The Offspring Of Summer Take Flight

The baby swallows have fledged. They come out of Margaret's three-story barn on the rise across the street from us. Swoop out and fly around in little packs. Their flight is different from the lone gliding pursuits of their parents over the summer fields. These guys fly up, then turn not-so- gracefully, as if they're playing, or else just not very good at flying.

They perch on the electric wire that runs from the street pole to my daughter Josephine's corner of our house, and I hear them at dusk through the baby monitor. There they sit - three, four, maybe five of them - chattering glibly, happily, about who knows what. Their breasts do seem more puffed out than their sleek swallow elders, and their tail feathers, not yet long and forked, somehow make them look stubbier, cheekier.

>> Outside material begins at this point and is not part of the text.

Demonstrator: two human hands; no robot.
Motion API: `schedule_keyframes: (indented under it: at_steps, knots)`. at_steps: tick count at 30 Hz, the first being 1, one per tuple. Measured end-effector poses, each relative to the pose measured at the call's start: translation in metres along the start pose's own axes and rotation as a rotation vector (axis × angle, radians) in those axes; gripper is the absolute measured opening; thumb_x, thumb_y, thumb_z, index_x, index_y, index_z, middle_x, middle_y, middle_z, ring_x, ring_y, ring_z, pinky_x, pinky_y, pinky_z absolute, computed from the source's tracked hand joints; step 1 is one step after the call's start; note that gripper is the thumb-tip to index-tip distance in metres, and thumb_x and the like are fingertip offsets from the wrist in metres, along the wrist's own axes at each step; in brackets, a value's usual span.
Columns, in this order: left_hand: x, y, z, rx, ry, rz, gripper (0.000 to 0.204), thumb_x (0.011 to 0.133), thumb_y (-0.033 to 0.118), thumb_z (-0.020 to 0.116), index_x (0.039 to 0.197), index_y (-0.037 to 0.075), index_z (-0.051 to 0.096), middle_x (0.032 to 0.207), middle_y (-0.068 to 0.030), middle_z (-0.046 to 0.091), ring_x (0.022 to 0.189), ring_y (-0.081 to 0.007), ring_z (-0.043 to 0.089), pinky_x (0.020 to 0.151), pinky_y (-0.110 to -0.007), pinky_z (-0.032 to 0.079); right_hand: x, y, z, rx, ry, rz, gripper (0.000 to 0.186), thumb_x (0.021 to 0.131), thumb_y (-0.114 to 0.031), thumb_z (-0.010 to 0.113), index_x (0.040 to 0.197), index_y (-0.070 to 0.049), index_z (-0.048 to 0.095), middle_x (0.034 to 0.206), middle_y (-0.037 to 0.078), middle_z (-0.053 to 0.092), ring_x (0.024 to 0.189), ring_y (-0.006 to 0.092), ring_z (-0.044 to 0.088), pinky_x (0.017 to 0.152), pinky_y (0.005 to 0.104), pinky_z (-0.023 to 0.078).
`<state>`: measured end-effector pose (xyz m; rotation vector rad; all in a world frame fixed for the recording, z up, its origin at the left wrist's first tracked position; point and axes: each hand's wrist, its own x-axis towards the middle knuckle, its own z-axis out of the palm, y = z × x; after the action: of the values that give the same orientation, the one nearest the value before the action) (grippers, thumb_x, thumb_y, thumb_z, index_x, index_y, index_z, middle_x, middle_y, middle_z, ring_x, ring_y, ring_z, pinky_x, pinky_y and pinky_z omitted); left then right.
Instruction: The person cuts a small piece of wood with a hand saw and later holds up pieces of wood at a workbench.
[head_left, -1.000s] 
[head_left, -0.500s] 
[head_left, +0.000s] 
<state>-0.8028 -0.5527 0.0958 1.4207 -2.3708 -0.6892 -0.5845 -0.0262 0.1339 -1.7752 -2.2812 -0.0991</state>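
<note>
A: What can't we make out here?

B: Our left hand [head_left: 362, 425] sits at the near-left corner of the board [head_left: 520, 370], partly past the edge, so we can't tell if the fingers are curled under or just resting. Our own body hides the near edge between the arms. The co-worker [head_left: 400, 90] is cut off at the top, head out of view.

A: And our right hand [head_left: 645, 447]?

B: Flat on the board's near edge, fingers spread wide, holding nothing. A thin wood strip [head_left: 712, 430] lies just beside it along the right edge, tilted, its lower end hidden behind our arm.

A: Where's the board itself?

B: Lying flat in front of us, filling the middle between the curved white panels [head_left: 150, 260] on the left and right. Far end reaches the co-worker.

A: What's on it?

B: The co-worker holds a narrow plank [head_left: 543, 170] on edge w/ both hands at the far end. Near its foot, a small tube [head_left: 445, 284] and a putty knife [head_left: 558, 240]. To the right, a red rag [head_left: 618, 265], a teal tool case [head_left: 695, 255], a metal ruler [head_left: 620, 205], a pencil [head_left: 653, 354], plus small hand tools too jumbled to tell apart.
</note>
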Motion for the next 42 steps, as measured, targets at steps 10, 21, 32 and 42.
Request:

I watch them with joy and sadness, for in them I see the end of summer, their leaving and the quiet, the worry that they might not be back next summer. That great barn will be empty.

What will fill the emptiness? There are nests in all the eaves, spattered droppings, down feathers in dusty hay, thin sunlight. The cavernous gloom reaches up three stories with no echo. No swallow voices, chattering voices, the prattle of fledglings in joy and delight.

Josephine laughs, forces the laughter with a falseness that annoys me, but she keeps it up because it makes our infant, Nina, laugh, too. And through Jo's fake laughter comes true exuberance, a burbling energy of child in flight.

"Mom, watch me run! I can run really fast." She circles the kitchen, her shoulders holding up her little bent arms, pumping her around and around. She pants as she thinks people must do when running hard, and she says, "I'm running really fast! I'm getting lots of energy!"

The swallows swoop away from the house in a silent caress over the emerald fields, the energy of smooth freedom. Bobolinks punctuate the green, burbling song into the wind, singing their broods out of ground nests and up into the air. Once they fledge, they are safe. Safe from predators and the tractor haying our fields.

I turn my face and mind from that possibility. We've asked Frank to wait until the bobolinks have fledged. Does he know? Do we?

Josephine sits on the floor. "I can do it, I can do it!" she shouts. "I can do it!" she insists to me sitting before her. And she threads her legs through her Barney underpants. Barney, that purple dinosaur who is her incentive, a symbol of freedom to her.

"I can do it." She concentrates on her shorts, her shoes, her toothbrush. Then she jumps off the bathroom stool, swoops and dives, and runs around the room, making an energetic sound that is the outlet of exuberance, the voice of flight.

Just as quickly she alights, focuses on her trains, connecting them one by one, cradling them if they fall, mirroring in tender moments the care that I have given her. She nurses her elephant at night when we read a book before bed. It will be years before she is gone, but she is fledgling now, always fledgling. Fledge. I love the sound of that word.